#### [EXERCISE DETAILS]
Write each line out a second time, exactly as shown below.

#### [DATA BLOCK]
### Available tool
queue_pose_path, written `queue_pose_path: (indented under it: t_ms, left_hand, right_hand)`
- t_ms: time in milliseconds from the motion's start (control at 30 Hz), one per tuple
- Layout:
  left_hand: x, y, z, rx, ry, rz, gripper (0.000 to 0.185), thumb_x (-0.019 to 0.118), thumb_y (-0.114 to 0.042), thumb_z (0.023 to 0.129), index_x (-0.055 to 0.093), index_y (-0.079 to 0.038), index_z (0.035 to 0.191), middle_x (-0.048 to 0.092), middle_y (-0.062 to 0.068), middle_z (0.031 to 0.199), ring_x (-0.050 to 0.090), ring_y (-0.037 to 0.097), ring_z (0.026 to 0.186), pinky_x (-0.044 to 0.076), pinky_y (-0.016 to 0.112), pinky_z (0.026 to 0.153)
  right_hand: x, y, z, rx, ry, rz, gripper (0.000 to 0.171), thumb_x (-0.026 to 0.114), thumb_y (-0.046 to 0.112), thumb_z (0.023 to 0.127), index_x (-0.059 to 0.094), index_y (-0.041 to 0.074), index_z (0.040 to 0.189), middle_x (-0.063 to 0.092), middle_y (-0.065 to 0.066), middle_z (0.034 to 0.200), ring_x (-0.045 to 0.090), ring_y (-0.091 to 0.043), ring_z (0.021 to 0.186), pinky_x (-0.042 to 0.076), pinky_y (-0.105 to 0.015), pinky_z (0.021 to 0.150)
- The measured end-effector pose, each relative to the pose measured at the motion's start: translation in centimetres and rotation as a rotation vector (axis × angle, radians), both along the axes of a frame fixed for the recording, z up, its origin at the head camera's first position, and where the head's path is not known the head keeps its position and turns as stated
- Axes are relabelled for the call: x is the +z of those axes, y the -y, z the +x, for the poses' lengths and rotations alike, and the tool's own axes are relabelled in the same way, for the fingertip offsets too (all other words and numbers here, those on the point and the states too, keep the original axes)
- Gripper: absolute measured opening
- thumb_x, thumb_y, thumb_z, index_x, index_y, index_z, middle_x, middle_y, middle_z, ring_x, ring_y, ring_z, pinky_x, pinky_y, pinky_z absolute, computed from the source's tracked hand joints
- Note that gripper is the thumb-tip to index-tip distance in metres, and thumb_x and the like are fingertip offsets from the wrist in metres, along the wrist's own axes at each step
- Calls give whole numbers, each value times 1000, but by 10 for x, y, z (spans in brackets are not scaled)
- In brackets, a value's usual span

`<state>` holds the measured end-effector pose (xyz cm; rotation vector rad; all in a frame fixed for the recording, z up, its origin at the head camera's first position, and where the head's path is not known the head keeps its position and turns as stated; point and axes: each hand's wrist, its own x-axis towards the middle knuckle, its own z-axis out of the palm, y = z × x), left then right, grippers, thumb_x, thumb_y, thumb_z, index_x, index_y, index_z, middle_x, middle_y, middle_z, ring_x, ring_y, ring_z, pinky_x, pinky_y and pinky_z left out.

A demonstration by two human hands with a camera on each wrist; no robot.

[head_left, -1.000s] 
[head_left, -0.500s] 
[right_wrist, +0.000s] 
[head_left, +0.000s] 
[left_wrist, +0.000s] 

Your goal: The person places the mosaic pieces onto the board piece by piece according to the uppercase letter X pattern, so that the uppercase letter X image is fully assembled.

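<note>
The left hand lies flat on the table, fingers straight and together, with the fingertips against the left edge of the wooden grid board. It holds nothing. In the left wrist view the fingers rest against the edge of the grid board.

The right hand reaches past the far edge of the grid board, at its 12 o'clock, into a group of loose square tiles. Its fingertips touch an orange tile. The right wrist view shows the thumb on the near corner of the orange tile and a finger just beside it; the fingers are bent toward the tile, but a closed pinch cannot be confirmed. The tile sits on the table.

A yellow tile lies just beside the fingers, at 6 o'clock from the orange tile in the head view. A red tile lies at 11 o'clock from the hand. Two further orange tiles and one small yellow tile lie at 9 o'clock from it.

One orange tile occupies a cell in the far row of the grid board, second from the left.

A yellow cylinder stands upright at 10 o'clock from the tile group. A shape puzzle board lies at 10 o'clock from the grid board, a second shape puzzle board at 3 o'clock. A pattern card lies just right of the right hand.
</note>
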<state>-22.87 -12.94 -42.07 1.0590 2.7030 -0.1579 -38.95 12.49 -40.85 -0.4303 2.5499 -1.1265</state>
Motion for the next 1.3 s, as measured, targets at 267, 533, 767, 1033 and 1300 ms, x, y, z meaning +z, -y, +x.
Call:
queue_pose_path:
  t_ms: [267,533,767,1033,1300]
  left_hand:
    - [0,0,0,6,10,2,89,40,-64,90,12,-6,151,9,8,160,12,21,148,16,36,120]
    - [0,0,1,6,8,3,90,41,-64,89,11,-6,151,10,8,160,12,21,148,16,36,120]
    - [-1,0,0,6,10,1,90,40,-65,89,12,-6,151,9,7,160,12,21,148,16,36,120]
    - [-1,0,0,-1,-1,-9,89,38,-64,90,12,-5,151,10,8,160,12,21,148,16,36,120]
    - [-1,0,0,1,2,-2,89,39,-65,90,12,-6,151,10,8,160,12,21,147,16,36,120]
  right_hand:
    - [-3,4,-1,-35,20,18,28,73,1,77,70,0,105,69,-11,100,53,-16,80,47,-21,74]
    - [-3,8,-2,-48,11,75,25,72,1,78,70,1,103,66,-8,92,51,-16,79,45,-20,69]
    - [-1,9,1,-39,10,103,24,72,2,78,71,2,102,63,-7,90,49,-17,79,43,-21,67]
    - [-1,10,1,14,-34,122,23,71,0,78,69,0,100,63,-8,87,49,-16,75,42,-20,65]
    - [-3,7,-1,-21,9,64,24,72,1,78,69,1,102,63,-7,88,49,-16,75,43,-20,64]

#### [RESULT BELOW]
### Available tool
queue_pose_path, written `queue_pose_path: (indented under it: t_ms, left_hand, right_hand)`
- t_ms: time in milliseconds from the motion's start (control at 30 Hz), one per tuple
- Layout:
  left_hand: x, y, z, rx, ry, rz, gripper (0.000 to 0.185), thumb_x (-0.019 to 0.118), thumb_y (-0.114 to 0.042), thumb_z (0.023 to 0.129), index_x (-0.055 to 0.093), index_y (-0.079 to 0.038), index_z (0.035 to 0.191), middle_x (-0.048 to 0.092), middle_y (-0.062 to 0.068), middle_z (0.031 to 0.199), ring_x (-0.050 to 0.090), ring_y (-0.037 to 0.097), ring_z (0.026 to 0.186), pinky_x (-0.044 to 0.076), pinky_y (-0.016 to 0.112), pinky_z (0.026 to 0.153)
  right_hand: x, y, z, rx, ry, rz, gripper (0.000 to 0.171), thumb_x (-0.026 to 0.114), thumb_y (-0.046 to 0.112), thumb_z (0.023 to 0.127), index_x (-0.059 to 0.094), index_y (-0.041 to 0.074), index_z (0.040 to 0.189), middle_x (-0.063 to 0.092), middle_y (-0.065 to 0.066), middle_z (0.034 to 0.200), ring_x (-0.045 to 0.090), ring_y (-0.091 to 0.043), ring_z (0.021 to 0.186), pinky_x (-0.042 to 0.076), pinky_y (-0.105 to 0.015), pinky_z (0.021 to 0.150)
- The measured end-effector pose, each relative to the pose measured at the motion's start: translation in centimetres and rotation as a rotation vector (axis × angle, radians), both along the axes of a frame fixed for the recording, z up, its origin at the head camera's first position, and where the head's path is not known the head keeps its position and turns as stated
- Axes are relabelled for the call: x is the +z of those axes, y the -y, z the +x, for the poses' lengths and rotations alike, and the tool's own axes are relabelled in the same way, for the fingertip offsets too (all other words and numbers here, those on the point and the states too, keep the original axes)
- Gripper: absolute measured opening
- thumb_x, thumb_y, thumb_z, index_x, index_y, index_z, middle_x, middle_y, middle_z, ring_x, ring_y, ring_z, pinky_x, pinky_y, pinky_z absolute, computed from the source's tracked hand joints
- Note that gripper is the thumb-tip to index-tip distance in metres, and thumb_x and the like are fingertip offsets from the wrist in metres, along the wrist's own axes at each step
- Calls give whole numbers, each value times 1000, but by 10 for x, y, z (spans in brackets are not scaled)
- In brackets, a value's usual span

`<state>` holds the measured end-effector pose (xyz cm; rotation vector rad; all in a frame fixed for the recording, z up, its origin at the head camera's first position, and where the head's path is not known the head keeps its position and turns as stated; point and axes: each hand's wrist, its own x-axis towards the middle knuckle, its own z-axis out of the palm, y = z × x), left then right, grippers, thumb_x, thumb_y, thumb_z, index_x, index_y, index_z, middle_x, middle_y, middle_z, ring_x, ring_y, ring_z, pinky_x, pinky_y and pinky_z left out.

A demonstration by two human hands with a camera on each wrist; no robot.

[head_left, -1.000s] 
[head_left, -0.500s] 
[right_wrist, +0.000s] 
[head_left, +0.000s] 
[left_wrist, +0.000s] 

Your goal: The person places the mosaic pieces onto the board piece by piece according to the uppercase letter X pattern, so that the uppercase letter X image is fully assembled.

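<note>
The left hand lies flat on the table, fingers straight and together, with the fingertips against the left edge of the wooden grid board. It holds nothing. In the left wrist view the fingers rest against the edge of the grid board.

The right hand reaches past the far edge of the grid board, at its 12 o'clock, into a group of loose square tiles. Its fingertips touch an orange tile. The right wrist view shows the thumb on the near corner of the orange tile and a finger just beside it; the fingers are bent toward the tile, but a closed pinch cannot be confirmed. The tile sits on the table.

A yellow tile lies just beside the fingers, at 6 o'clock from the orange tile in the head view. A red tile lies at 11 o'clock from the hand. Two further orange tiles and one small yellow tile lie at 9 o'clock from it.

One orange tile occupies a cell in the far row of the grid board, second from the left.

A yellow cylinder stands upright at 10 o'clock from the tile group. A shape puzzle board lies at 10 o'clock from the grid board, a second shape puzzle board at 3 o'clock. A pattern card lies just right of the right hand.
</note>
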<state>-22.87 -12.94 -42.07 1.0590 2.7030 -0.1579 -38.95 12.49 -40.85 -0.4303 2.5499 -1.1265</state>
Motion for the next 1.3 s, as measured, targets at 267, 533, 767, 1033 and 1300 ms, x, y, z meaning +z, -y, +x.
Call:
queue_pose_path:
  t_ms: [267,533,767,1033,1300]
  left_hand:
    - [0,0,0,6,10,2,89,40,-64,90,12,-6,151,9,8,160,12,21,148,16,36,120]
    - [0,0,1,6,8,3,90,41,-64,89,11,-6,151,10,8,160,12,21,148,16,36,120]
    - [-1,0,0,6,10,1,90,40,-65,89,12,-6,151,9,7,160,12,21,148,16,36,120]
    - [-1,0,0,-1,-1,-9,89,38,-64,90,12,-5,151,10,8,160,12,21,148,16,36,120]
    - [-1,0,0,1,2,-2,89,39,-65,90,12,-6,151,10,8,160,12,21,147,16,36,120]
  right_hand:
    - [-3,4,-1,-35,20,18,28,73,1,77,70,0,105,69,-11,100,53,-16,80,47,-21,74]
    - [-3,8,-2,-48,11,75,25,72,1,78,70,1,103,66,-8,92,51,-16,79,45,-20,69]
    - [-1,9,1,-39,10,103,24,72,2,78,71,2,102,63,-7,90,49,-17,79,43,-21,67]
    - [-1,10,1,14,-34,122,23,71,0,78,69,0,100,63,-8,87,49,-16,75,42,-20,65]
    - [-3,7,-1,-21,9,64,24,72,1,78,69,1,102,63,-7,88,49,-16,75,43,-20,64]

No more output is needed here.